There are many different ways to carry out a functional assessment, however, and the ideas that were created by researchers into the issue are subject to interpretation by the person carrying out the assessment. It is also important to note that the amendments that were made to the Act in 1997 did not specify what kind of functional assessment should be carried out or provide any kind of guidelines when it comes to the issue. Looking at the literature of others shows that there are limitations with functional assessment, including the way that disciplinary problems are handled and the willingness and ability of personnel at various schools to conduct that kind of functional assessment (Cone, 1997; Nelson, Roberts, Rutherford, Mathur, & Aaroe, 1999).

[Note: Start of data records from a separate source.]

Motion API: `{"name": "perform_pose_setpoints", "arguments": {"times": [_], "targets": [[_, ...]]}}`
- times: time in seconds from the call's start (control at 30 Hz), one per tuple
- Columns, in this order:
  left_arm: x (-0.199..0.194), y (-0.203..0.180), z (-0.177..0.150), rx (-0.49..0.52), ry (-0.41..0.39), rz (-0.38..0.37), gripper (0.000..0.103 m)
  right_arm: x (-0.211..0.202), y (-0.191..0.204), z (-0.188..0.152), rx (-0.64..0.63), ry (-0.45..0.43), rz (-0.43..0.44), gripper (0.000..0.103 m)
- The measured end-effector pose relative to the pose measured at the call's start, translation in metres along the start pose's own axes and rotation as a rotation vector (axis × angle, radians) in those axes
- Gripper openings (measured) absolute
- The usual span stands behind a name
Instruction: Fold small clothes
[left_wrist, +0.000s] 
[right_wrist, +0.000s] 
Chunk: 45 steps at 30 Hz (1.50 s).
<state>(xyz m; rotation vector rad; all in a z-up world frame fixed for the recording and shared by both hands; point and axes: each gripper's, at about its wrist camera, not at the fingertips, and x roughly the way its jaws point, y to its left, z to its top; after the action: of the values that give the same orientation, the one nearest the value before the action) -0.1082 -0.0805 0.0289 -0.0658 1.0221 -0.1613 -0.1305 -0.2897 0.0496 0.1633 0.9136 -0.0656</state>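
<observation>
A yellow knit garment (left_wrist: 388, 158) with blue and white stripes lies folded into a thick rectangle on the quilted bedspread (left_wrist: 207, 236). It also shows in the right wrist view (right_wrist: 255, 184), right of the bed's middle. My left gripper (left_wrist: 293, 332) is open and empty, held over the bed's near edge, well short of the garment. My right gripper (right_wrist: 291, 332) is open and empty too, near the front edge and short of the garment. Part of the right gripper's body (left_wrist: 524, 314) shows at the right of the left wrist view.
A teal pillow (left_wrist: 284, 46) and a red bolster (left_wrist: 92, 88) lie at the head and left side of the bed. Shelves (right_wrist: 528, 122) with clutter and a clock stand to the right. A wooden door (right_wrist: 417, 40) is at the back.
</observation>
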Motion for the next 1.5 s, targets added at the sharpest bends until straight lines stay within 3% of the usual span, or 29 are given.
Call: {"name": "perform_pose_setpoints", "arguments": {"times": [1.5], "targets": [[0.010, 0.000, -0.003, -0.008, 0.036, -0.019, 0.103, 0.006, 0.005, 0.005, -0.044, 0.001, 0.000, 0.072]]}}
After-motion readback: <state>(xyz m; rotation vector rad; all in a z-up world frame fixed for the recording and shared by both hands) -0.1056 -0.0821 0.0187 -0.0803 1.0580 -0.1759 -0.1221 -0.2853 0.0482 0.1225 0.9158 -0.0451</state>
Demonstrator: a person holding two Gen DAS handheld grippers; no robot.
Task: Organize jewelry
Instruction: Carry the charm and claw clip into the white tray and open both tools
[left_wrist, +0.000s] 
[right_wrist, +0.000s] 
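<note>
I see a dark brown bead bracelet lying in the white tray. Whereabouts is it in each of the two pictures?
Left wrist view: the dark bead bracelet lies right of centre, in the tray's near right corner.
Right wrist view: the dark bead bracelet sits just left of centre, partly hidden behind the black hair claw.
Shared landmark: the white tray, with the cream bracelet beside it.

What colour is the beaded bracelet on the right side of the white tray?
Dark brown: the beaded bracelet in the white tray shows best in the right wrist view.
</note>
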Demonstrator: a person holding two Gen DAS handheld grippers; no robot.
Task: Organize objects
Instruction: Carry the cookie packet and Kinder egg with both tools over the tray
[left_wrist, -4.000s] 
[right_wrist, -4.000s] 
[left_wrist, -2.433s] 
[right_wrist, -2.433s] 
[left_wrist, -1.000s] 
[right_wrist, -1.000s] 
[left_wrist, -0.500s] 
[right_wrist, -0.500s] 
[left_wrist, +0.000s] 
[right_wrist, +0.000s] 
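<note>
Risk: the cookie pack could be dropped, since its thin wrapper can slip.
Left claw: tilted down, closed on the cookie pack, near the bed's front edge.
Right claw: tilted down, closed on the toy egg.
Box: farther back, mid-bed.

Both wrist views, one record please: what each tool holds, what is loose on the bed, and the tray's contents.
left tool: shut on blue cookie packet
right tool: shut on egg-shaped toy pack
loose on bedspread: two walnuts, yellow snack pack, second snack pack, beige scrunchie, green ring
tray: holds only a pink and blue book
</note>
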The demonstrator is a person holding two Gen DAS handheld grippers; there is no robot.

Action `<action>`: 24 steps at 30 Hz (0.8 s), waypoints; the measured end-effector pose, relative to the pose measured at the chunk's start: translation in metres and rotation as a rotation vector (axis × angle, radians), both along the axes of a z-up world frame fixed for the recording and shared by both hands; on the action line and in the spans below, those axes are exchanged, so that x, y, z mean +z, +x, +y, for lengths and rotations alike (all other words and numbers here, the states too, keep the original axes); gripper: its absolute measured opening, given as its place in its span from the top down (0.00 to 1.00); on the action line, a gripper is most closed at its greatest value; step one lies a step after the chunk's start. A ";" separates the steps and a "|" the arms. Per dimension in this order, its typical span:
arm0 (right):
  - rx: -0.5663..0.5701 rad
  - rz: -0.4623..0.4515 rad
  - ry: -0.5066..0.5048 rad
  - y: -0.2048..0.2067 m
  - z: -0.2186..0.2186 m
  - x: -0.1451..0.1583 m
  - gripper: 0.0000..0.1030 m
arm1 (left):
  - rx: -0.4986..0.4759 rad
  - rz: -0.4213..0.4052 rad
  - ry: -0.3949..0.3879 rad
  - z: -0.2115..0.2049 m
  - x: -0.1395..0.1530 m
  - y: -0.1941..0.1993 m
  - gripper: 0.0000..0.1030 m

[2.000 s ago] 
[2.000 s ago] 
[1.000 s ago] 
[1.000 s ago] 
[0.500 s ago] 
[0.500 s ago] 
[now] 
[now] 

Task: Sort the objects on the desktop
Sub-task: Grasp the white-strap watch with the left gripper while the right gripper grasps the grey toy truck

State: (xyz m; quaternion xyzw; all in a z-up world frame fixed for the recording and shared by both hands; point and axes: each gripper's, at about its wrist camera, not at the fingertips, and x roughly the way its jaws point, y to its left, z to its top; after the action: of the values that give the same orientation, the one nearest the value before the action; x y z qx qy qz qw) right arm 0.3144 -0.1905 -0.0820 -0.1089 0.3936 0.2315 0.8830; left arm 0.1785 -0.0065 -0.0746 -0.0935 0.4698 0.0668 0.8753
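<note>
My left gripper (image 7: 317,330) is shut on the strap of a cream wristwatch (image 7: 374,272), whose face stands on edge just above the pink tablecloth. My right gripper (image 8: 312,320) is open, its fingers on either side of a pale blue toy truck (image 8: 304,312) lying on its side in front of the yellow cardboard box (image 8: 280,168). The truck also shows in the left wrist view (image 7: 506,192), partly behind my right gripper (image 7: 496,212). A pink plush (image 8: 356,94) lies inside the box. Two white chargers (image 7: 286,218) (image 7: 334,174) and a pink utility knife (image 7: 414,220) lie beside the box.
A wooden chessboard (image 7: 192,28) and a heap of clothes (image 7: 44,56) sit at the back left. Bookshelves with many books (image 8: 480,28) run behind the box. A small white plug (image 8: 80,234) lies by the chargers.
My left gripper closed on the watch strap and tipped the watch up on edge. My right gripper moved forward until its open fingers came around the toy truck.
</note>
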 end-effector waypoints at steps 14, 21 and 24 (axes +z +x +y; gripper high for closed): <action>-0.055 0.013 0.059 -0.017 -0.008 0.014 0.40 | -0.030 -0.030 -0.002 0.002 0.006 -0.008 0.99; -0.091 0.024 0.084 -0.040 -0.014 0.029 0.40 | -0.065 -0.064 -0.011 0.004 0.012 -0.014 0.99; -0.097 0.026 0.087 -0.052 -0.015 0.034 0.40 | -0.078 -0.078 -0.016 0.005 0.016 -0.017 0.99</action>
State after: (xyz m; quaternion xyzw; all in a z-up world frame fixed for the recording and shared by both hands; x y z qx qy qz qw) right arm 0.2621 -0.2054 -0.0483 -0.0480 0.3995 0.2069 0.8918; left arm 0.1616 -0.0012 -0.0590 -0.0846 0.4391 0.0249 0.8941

Cone (1997) shows that there are many different issues that surround the application of functional assessments, and that these include distinctions in terminology, how adequate the actual assessment methods are, the difficulties that can potentially come from teaching personnel to conduct functional assessments, and other significant issues. Consistent with the work done by Cone (1997), other studies that are more recent have shown that most administrators in special education and most psychologists that work in schools support the use of functional assessment techniques, but that many of them are uncertain as to the value that these assessments really have when dealing with the creation of interventions for students that are high on the problem-behavior scale, as well as those that cause less difficulties (Nelson, Roberts, Rutherford, Mathur, & Aaroe, 1999).
Nelson et al., (1999) also raise the questions as to whether personnel at many schools are willing to use this assessment technique, whether they are capable of using it properly, and whether the concept of functional assessment in actually used correctly where interventions are concerned. Many different conceptual articles have raised this issue (Cone, 1997; Nelson, Roberts, Mathur, & Rutherford, 1999). Naturally, not all of the research findings that are discussed will correlate with everything that is being done by professionals, and so opinions differ on the issue to some extent. However, there is a great deal of literature that focuses on or addresses to some extent the issue of functional assessment, and much of the literature that is available provides one of the most common and best suited means for making a determination as to whether functional assessment has a great degree of value, not just from an empirical standpoint but from the standpoint of those that work in the field as well. It is important to study both research that has been done and also whether functional assessment seems to work well in the field.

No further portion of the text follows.